2019年のミドルレンジGPU大本命「RTX2060」

ゲーミングPC向けGPUは、いわゆる「ミドルレンジ」が最もよく売れる印象があります。このミドルレンジ帯を制するGPUは、その年の「顔」と言っても過言ではありません。

2018年は「GTX1050Ti」や「GTX1060」などがその好例でしたよね。そして2019年は、GTX1060の後継である「RTX2060」がGPUの顔になるかもしれません。

実はGTX1070の後継?RTX2060のスペック

RTX2060はnvidiaの新GPUである「RTXシリーズ」の中では、中間的なポジションです。先行して発売されているRTX2070、RTX2080、RTX2080Tiに比べると、当然のことながらスペック・性能ともに落ちます。
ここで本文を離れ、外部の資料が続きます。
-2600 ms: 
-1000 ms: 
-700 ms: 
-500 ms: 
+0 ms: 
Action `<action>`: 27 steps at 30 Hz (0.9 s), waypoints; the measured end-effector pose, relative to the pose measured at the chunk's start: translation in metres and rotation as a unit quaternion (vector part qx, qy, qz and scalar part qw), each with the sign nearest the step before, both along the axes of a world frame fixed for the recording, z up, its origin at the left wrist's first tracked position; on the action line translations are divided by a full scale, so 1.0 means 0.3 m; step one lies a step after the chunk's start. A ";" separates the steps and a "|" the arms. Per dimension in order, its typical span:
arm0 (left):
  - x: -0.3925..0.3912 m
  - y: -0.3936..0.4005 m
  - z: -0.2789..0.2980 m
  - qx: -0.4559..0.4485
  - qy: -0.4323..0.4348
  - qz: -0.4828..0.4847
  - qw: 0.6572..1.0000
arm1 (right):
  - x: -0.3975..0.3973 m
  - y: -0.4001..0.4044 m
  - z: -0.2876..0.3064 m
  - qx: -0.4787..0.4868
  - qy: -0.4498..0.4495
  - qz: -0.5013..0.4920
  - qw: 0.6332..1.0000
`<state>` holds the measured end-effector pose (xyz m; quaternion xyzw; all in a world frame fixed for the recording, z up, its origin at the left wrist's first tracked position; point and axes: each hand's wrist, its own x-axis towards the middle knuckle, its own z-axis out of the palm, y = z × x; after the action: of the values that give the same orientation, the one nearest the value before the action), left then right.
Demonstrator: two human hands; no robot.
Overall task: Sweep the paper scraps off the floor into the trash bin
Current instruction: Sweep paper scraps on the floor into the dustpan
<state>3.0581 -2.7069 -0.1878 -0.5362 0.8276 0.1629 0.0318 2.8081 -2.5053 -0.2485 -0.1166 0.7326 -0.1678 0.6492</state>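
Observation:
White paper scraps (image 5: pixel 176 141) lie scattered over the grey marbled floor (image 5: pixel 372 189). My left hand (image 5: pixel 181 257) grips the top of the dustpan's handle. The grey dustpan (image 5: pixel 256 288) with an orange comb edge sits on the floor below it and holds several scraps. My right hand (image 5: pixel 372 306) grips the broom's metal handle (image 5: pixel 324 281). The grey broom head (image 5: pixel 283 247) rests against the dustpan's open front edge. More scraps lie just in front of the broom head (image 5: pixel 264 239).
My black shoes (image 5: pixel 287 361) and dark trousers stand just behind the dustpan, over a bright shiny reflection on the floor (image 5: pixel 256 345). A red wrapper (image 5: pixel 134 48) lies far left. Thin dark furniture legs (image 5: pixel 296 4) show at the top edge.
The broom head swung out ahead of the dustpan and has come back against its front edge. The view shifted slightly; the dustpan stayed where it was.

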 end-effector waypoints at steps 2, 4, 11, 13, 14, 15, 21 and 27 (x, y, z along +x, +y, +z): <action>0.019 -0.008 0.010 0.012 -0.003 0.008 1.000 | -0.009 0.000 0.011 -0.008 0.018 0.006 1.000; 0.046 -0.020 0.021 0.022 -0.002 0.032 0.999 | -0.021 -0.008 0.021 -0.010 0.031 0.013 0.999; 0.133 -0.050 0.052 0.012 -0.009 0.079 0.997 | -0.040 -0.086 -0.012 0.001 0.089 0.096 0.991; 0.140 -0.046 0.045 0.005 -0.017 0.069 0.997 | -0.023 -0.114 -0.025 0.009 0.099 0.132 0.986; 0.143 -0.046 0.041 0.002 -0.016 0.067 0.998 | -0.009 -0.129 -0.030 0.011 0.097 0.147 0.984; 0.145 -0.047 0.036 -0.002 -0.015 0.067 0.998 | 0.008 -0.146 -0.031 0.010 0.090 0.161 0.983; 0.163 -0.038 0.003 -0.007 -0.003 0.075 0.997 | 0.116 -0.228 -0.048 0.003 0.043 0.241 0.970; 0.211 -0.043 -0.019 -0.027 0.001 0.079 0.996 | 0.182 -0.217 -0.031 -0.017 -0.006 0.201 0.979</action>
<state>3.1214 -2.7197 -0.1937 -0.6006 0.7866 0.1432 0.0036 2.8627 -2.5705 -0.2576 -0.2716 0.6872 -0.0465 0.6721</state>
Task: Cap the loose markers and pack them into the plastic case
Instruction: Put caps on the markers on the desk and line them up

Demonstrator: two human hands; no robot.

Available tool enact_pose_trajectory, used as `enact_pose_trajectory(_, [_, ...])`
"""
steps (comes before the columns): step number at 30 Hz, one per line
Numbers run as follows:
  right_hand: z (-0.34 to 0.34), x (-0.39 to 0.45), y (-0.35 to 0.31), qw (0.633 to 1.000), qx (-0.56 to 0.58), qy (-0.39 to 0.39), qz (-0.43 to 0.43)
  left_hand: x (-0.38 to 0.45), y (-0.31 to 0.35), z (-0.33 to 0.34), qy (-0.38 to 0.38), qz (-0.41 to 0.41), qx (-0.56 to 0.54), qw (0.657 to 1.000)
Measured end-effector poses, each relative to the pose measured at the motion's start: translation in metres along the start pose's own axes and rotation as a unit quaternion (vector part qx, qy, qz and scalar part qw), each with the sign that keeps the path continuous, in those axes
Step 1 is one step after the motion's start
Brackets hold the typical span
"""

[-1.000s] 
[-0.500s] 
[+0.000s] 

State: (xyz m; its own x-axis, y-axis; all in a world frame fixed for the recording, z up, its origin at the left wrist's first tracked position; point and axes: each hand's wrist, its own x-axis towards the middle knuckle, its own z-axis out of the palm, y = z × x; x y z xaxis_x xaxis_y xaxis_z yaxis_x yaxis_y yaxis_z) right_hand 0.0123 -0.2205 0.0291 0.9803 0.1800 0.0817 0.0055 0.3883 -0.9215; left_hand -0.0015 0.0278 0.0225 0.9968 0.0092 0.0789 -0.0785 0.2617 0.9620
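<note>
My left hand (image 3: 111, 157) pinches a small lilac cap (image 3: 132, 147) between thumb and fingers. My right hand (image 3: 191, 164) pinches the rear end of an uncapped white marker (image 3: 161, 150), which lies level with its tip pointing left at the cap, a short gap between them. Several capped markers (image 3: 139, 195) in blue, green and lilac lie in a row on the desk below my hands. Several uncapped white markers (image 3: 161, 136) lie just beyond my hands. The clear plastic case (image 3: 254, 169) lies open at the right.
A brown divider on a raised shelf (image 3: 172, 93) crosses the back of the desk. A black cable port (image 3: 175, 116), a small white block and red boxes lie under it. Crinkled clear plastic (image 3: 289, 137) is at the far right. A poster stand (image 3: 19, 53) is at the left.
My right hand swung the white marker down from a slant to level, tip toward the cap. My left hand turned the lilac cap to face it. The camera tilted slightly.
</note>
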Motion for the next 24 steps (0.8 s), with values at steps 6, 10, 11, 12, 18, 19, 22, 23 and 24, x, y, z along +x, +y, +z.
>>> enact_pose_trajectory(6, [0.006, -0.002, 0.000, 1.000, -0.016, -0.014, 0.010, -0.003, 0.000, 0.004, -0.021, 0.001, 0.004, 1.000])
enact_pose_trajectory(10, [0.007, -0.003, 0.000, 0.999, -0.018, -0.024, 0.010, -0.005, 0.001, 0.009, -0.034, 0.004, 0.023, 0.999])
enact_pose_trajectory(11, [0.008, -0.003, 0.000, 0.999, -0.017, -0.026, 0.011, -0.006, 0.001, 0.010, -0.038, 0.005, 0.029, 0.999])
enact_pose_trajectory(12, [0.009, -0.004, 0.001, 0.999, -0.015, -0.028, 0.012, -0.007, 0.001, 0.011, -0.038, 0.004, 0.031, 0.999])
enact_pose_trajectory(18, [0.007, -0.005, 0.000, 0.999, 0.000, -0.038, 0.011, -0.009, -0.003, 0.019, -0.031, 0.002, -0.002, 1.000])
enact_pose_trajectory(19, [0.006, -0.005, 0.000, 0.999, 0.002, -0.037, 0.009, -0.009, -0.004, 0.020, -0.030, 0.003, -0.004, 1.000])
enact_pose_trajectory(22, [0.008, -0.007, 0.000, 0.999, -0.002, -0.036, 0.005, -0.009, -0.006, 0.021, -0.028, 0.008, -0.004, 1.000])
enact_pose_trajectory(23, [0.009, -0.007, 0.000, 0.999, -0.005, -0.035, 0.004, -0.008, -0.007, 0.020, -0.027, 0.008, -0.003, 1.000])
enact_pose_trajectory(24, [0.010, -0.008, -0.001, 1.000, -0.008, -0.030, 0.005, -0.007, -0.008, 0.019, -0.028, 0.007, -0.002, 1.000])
しかし、それでもこのRTX2060を次のアップグレードパスとして狙っている人は多いでしょう。なぜなら、RTX2060のようなミドルレンジモデルは、コスパが良く長く使える製品が多いからです。

実際にRTX2060のスペックを見てみましょう。

RTX2060(カッコ内はGTX1060のスペック)

プロセスルール 12nmFFN(16nm)
トランジスタ数 106億(44億)
CUDAコア数 1920個(1280個)
演算ユニット数 15個(10個)
動作クロック 1365~1680MHz(1506~1709MHz)
メモリ搭載量 6GB GDDR6(6GB GDDR5)
TDP 160W(120W)

プロセスルールの微細化が進んだうえにCUDAコア数が増えていることから、性能は飛躍的に向上しています。また、価格帯もかつてのGTX1060とは違い、どちらかといえばGTX1070~GTX1070Tiのレンジですね。
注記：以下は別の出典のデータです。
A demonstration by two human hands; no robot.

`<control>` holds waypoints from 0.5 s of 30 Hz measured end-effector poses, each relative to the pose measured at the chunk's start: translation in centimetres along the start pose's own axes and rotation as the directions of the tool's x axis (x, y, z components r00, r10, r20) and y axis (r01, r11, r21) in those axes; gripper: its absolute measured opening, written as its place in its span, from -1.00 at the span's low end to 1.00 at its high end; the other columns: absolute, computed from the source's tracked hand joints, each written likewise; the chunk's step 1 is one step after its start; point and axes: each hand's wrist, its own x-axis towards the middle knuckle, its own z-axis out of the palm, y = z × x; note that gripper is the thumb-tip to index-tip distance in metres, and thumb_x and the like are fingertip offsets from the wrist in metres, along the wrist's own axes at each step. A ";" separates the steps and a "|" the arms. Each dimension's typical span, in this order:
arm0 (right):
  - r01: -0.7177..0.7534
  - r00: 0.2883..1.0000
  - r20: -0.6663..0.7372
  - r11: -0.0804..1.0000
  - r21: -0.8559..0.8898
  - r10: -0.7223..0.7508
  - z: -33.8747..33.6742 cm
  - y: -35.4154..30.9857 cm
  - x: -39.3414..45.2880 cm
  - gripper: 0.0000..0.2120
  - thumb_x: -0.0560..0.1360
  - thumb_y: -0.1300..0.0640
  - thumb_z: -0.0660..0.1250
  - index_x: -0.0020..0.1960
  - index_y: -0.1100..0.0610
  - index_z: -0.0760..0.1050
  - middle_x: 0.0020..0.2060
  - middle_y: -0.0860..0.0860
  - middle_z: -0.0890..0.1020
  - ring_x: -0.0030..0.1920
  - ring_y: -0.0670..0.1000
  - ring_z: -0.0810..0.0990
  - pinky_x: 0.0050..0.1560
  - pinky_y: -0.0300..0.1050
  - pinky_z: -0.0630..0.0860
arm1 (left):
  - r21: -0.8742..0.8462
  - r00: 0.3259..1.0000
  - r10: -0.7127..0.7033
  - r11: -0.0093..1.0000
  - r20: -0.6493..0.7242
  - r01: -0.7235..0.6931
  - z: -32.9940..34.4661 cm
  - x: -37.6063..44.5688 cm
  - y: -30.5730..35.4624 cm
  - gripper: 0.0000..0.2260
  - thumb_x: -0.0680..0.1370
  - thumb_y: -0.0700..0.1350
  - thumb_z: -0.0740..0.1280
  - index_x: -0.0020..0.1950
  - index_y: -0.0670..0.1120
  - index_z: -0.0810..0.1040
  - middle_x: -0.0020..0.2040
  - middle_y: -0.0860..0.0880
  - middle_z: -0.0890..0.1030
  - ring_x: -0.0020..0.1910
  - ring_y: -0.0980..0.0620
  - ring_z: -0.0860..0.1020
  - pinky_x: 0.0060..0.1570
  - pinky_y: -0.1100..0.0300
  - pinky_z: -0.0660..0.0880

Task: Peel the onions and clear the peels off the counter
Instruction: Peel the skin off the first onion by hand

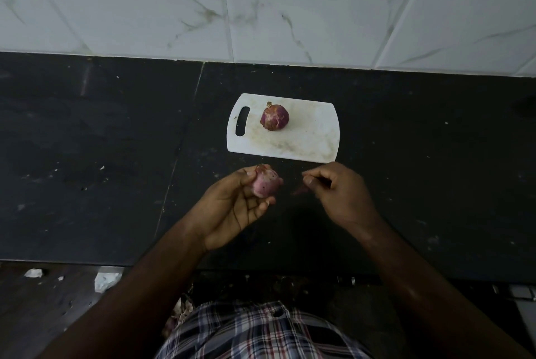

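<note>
Now your left hand (240, 202) cups a pale onion (265, 184) at frame center; your right hand (339, 193) pinches a dark peel strip (300, 190). Another onion (274, 117) sits on the cutting board (307, 138) above.

Seen from above, a person's two bare forearms reach forward from the bottom edge, with no sleeves, watch, bracelets or rings visible on them. The left hand (240, 202) and right hand (338, 193) are bare and ungloved, with short fingernails. At the bottom centre lies a woven plaid garment (261, 332), checked in dark navy, white and grey with thin red lines. It has a small dark buttonhole-like opening near its upper edge.
</note>
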 end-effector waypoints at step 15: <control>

ただし、RTX2060はメモリの規格と容量によって6種類のモデルが発表される予定です。具体的にはGDDR6とGDDR5版でそれぞれ「3GB」「4GB」「6GB」モデルが登場するとのこと。

全てが日本国内で販売されるかは疑問ですが、用途によってメモリ規格や容量を選べるという、これまでになかったGPUになる可能性が出ています。

性能はGTX1070以上1080未満程度

このようにスペックや価格から考えると、GTX1060の後継とは呼びにくいRTX2060。実際のゲーム性能は、「GTX1070~GTX1080」の間に収まることが多いようです。

例えば、大人気TPS「PUBG」では、フルFDかつ設定「ウルトラ」で、GTX1070Tiよりも上のスコアを叩き出しています。

GTX1070 平均100~105fps
GTX1070ti 平均110~113fps
RTX2060 平均120fps
GTX1080 平均123fps

タイトルによってはGTX1070Tiの後塵を拝すこともありますが、GTX1070は確実に超えてきます。GTX1060と比較すると3割~4割近い性能アップを果たしているイメージです。現状でGTX1060を使っているなら、悪くないアップグレードパスになるでしょう。

圧倒的コストパフォーマンスの良さが売り

末尾「60」のミドルレンジクラスとしては高額な44000円という価格も、性能を考慮すれば決して高くありません。むしろ、nvidiaが明らかに「買い」というメッセージを突き付けているようにさえ見えます。

このRTX2060は米国で2019年1月15日に販売開始、日本ではおそらく1月下旬か2月初旬に入手できるでしょう。初心者から上級者まで満足させるGPUですから、品薄になる可能性も否定できません。そういう意味では「迷ったら買い」といえるGPUでしょうね。